De fait, le président Xi Jinping et le premier ministre Li Keqiang, en place depuis mars, affichent leur volonté de rééquilibrer la croissance de la seconde économie mondiale, pour la rendre moins dépendante des exportations et des investissements dans les infrastructures.

«Libérer les entreprises de l'emprise visible de l'État est l'une des préoccupations majeures du gouvernement», et le lancement d'une zone franche à Shanghai a été «un signal encourageant», a observé Yao Wei, économiste de la Société Générale.

«Le plénum va certainement réaffirmer la détermination de Pékin à accélérer ces développements», mais «il ne faut pas espérer autre chose qu'une feuille de route avec de vagues échéances», a-t-elle aussitôt tempéré.

Un scepticisme unanimement partagé par les experts de l'économie chinoise.

«Certains sujets seront abordés: la protection sociale, la fiscalité, ou les réformes des marchés financiers.

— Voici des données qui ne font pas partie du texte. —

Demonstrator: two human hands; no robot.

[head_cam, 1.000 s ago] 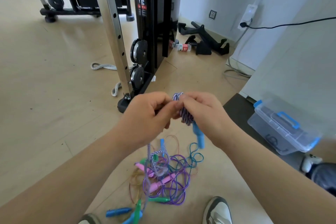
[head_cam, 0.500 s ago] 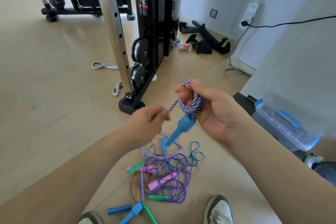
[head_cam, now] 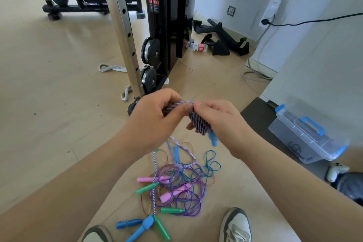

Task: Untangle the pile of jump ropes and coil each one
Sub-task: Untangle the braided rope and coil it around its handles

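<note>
the pile (head_cam: pixel 176 184) lies tangled on the floor (head_cam: pixel 59 104) below us. our left hand (head_cam: pixel 155 122) pinches the rope (head_cam: pixel 175 105). our right hand (head_cam: pixel 218 122) curls its fingers round the coil (head_cam: pixel 198 124), with the handle (head_cam: pixel 213 139) hanging under it. we judge 1 rope is mid-winding. next we must lay another turn on snugly.

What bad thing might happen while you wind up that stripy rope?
The striped rope that the left hand and right hand hold trails down into the pile on the floor, so pulling may tighten the tangle. Its loops are only pinched, so they might slip off. The blue handles lie between the shoes and might get stepped on.
</note>
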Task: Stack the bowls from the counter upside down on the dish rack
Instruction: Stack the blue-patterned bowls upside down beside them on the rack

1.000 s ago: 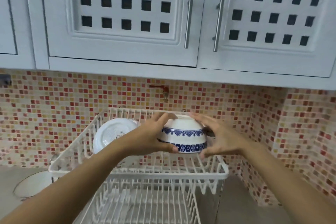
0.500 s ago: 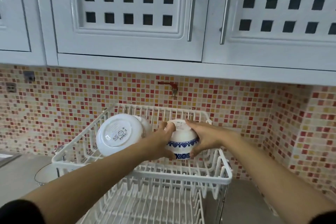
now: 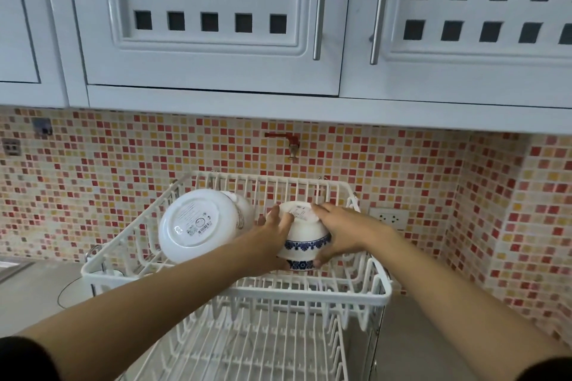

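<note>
The rim of the bowl (image 3: 305, 237) I cannot see well: my fingers and the wires of the dish rack (image 3: 379, 298) cover its lowest part, so I cannot tell if it already touches the rack floor or hangs just above it. It seems to be more than one bowl, one over the other, because two blue flower bands show at different heights, but the place where they meet is hidden behind my palms. A label is stuck on the bottom of the bowl, and its print is too small to read. Behind the big white bowl (image 3: 198, 221) there is another white dish (image 3: 244, 213), mostly covered, so I cannot say what kind it is. The lower shelf of the rack is cut off by the bottom edge of the view, and my sleeves show only as dark corners.

My left hand (image 3: 270, 244) is closed around the left side of the bowl, fingers up toward the base and thumb low near the rim. My right hand (image 3: 343, 230) grips the right side, with fingers spread over the base and thumb under the lower blue band. Both arms reach straight forward over the front edge of the rack. The bowl is upside down in the upper shelf, right of the big white bowl, which leans on its side with the bottom toward me.
</note>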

Mais il ne faut pas s'attendre à un train de mesures exhaustif et impliquant des évolutions radicales», abonde Cai Hongbin, professeur de finances à l'Université de Pékin.

Selon lui, certaines mesures spécifiques pourraient même attendre le 13e plan quinquennal en... 2015.

Le Parti pourrait certes décider d'autoriser les gouvernements locaux, lourdement endettés, à lever des fonds via des émissions obligataires -- leur offrant une source de revenus autre que les opérations immobilières.

Mais sur d'autres sujets cruciaux, le plénum pourrait en rester aux intentions, faute de consensus -- notamment sur le devenir des grands groupes publics, parfois peu rentables, mais bénéficiant d'un généreux appui des gouvernements locaux, et s'arrogeant de confortables monopoles sur des secteurs entiers.

«Toute réforme serait confrontée à une résistance acharnée des intéressés, et serait extrêmement difficile à appliquer étant donné les liens très étroits entre groupes publics, gouvernements locaux et banques», ont ainsi expliqué Mark Williams et Julian Evans-Pritchard, du cabinet Capital Economics.

Un influent think tank gouvernemental avait plaidé fin octobre pour des réformes sociales ambitieuses, dont l'autorisation pour les agriculteurs de vendre leurs terres, et surtout une suppression du système du «hukou», le permis de résidence.

Celui-ci, très restrictif, interdit aux quelque 300 millions de ruraux ayant migré vers les villes d'accéder aux services publics de santé, d'éducation, et autres avantages sociaux.

Là encore, les attentes sont ténues: «On peut imaginer des programmes pilotes pour réformer la propriété agraire», mais «il ne faut s'attendre à aucune avancée significative sur le hukou pour les grandes métropoles et capitales provinciales», même si une évolution est attendue pour les villes moyennes, ont prévenu les analystes de Bank of America Merrill Lynch.

«Il y a plus de chance de voir la nouvelle administration proposer un programme de réformes plus satisfaisant dans les prochaines années, une fois qu'elle aura solidifié son pouvoir et accumulé davantage de soutien» dans le Parti, ont-ils observé.